Recorded information

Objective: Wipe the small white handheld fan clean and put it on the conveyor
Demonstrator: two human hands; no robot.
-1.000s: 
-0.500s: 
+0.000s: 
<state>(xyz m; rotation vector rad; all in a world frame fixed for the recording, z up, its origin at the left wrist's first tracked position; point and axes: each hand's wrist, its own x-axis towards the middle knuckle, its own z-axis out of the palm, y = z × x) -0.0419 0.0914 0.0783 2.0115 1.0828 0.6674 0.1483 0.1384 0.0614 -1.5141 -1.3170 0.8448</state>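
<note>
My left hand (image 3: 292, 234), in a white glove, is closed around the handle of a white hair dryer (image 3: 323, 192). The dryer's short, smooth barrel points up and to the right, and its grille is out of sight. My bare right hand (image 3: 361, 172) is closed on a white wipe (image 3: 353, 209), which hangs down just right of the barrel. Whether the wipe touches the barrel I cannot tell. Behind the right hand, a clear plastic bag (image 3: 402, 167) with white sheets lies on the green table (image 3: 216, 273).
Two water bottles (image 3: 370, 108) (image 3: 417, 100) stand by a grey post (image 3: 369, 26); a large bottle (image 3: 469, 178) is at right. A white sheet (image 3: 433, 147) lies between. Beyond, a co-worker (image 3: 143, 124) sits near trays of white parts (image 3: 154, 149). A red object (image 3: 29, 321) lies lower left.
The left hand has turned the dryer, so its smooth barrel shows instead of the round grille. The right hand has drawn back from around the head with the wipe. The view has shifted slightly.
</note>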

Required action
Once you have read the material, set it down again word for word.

Response for this exercise
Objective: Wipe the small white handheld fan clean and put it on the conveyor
Demonstrator: two human hands; no robot.
-1.000s: 
-0.500s: 
+0.000s: 
<state>(xyz m; rotation vector rad; all in a world frame fixed for the recording, z up, its origin at the left wrist's first tracked position; point and axes: each hand's wrist, its own x-axis towards the middle knuckle, its own z-axis out of the palm, y = z × x) -0.0419 0.0914 0.0783 2.0115 1.0828 0.6674 0.1483 0.1384 0.0614 -1.5141 -1.3170 0.8448</state>
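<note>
My left hand (image 3: 292, 234), in a white glove, is closed around the handle of a white hair dryer (image 3: 323, 192). The dryer's short, smooth barrel points up and to the right, and its grille is out of sight. My bare right hand (image 3: 361, 172) is closed on a white wipe (image 3: 353, 209), which hangs down just right of the barrel. Whether the wipe touches the barrel I cannot tell. Behind the right hand, a clear plastic bag (image 3: 402, 167) with white sheets lies on the green table (image 3: 216, 273).
Two water bottles (image 3: 370, 108) (image 3: 417, 100) stand by a grey post (image 3: 369, 26); a large bottle (image 3: 469, 178) is at right. A white sheet (image 3: 433, 147) lies between. Beyond, a co-worker (image 3: 143, 124) sits near trays of white parts (image 3: 154, 149). A red object (image 3: 29, 321) lies lower left.
The left hand has turned the dryer, so its smooth barrel shows instead of the round grille. The right hand has drawn back from around the head with the wipe. The view has shifted slightly.
</note>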

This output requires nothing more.